Every line with the string "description" in it belongs in your answer, so copy them all from the data.

Entries taken from a collection
=== Begin Enclosure ===

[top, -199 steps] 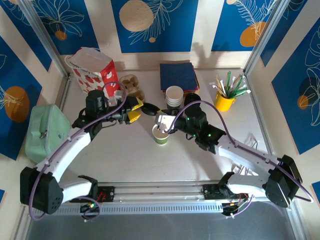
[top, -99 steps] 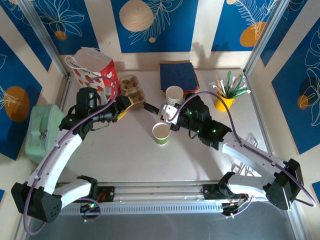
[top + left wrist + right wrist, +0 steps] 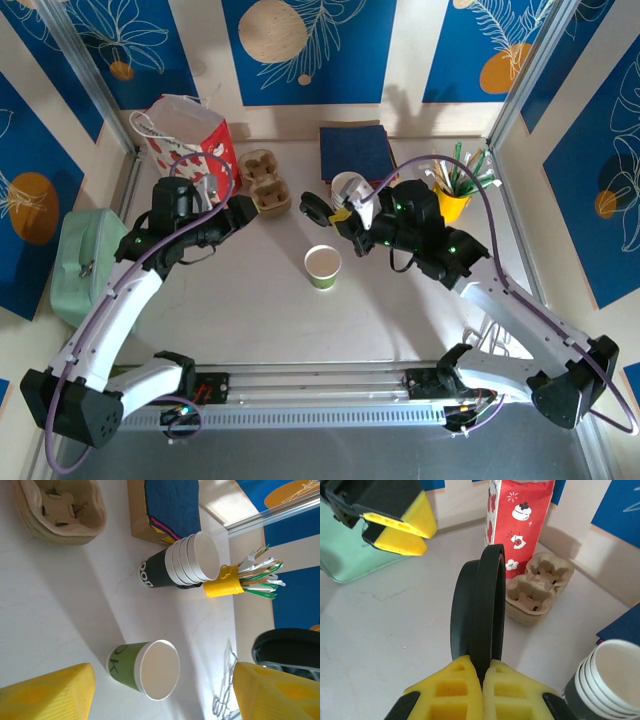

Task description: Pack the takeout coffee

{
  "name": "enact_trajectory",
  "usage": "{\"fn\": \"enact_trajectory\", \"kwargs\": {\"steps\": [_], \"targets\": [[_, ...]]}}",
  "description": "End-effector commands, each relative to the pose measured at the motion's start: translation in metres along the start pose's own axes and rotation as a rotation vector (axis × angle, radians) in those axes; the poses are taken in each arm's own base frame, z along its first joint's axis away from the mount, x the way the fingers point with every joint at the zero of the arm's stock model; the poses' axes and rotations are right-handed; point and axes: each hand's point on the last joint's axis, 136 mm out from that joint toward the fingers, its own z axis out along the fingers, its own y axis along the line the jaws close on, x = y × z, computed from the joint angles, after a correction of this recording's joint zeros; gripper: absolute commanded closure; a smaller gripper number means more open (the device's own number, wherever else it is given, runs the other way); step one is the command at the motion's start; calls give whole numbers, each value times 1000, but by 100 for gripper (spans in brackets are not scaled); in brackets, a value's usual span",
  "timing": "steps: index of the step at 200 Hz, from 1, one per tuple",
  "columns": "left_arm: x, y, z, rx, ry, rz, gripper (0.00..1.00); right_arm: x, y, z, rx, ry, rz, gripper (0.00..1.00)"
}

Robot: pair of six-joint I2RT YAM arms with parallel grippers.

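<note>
My right jaws were clenched on a black lid [image 3: 482, 615], gripped on edge between the yellow pads [image 3: 455, 685]. My left jaws stood released, wide apart, with nothing between them.

From above, the left arm [image 3: 120, 300] rose from its base and bent inward, its wrist level beside the pulp cup carrier [image 3: 265, 180] and pointing right. The right arm [image 3: 510, 310] reached across from the other side and carried the lid above the surface [image 3: 250, 310], between the carrier and the stack of white cups [image 3: 347, 188]. The green paper cup [image 3: 322, 266] stood upright, lidless, in the middle of the surface, nearer me than the lid and apart from both jaws.

The left wrist camera looked into the cup's white inside and showed lettering on its side. It also caught the yellow holder of stirrers [image 3: 222, 582] just beside the white cups. The right wrist camera gave me the red patterned gift bag [image 3: 520, 520] behind the carrier and a mint-green case [image 3: 350, 545] off to the left.
</note>
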Motion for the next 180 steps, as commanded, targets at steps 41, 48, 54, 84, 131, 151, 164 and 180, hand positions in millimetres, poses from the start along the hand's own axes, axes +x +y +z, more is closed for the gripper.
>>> {"fn": "enact_trajectory", "kwargs": {"steps": [41, 48, 54, 84, 131, 151, 164, 180], "targets": [[-20, -2, -11, 44, -165, 76, 27, 18, 2, -21, -110, -8, 472, 100], [-20, -3, -12, 48, -174, 83, 27, 20, 2, -22, -125, -6, 518, 100], [-20, -3, -12, 47, -176, 88, 27, 23, 2, -24, -132, -3, 559, 100], [-18, 4, -9, 27, -174, 100, 27, 38, 6, -24, -195, 27, 739, 100], [-12, 15, -1, 7, -153, 73, 27, 72, 9, -16, -230, 122, 1027, 100], [-12, 17, 1, 5, -150, 68, 27, 84, 9, -11, -245, 138, 1109, 100], [-12, 17, 2, 3, -148, 66, 27, 91, 9, -7, -248, 140, 1143, 100], [-11, 19, 3, 1, -143, 62, 27, 100, 6, -2, -238, 148, 1193, 100]]}}
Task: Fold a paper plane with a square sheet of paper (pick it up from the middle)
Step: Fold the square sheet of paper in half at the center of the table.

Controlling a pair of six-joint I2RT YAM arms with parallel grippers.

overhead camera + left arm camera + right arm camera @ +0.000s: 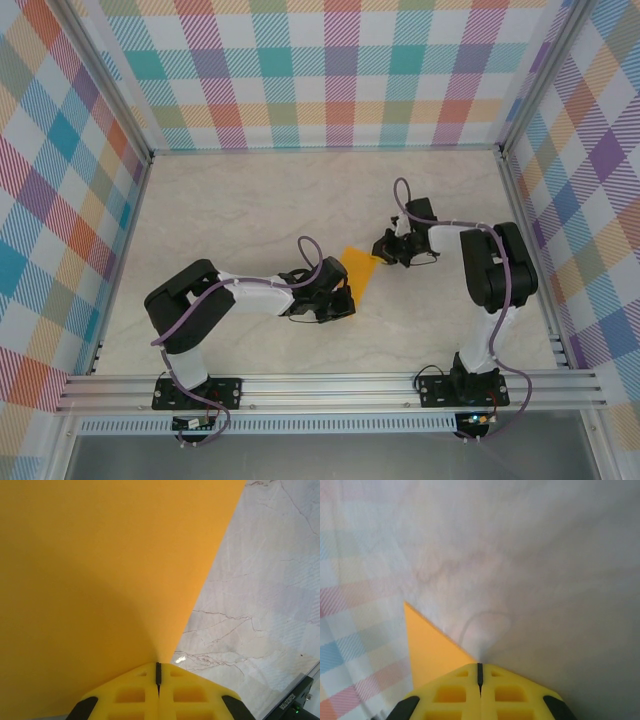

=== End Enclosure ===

Solution to the exercise:
Task description: Pack the takeout coffee
  "description": "End-effector commands, each relative to the pose measured at the motion's start: translation in metres along the start pose's own axes and rotation as a rotation vector (axis × angle, radians) in those axes; the poses are taken in each arm's own base frame, z along its first joint's axis away from the mount, x the way the fingers point with every joint at the zero of the arm's stock model; the poses' axes and rotations are right-handed; point and axes: each hand's point on the last joint's axis, 136 mm out from that joint toward the fingers, its own z axis out along the fingers, its own y axis along the line the jaws close on, x = y × z, computed from the joint angles, after a correction of this recording's joint zeros; gripper: absolute commanded closure; a smaller gripper number means more open (the device's own number, wherever else it is given, runs the other way); step one is the command at the motion's start; calls give whole numbers, each value times 1000, but by 100 for gripper (spans in brackets are not scaled); in brackets, a value's usual span",

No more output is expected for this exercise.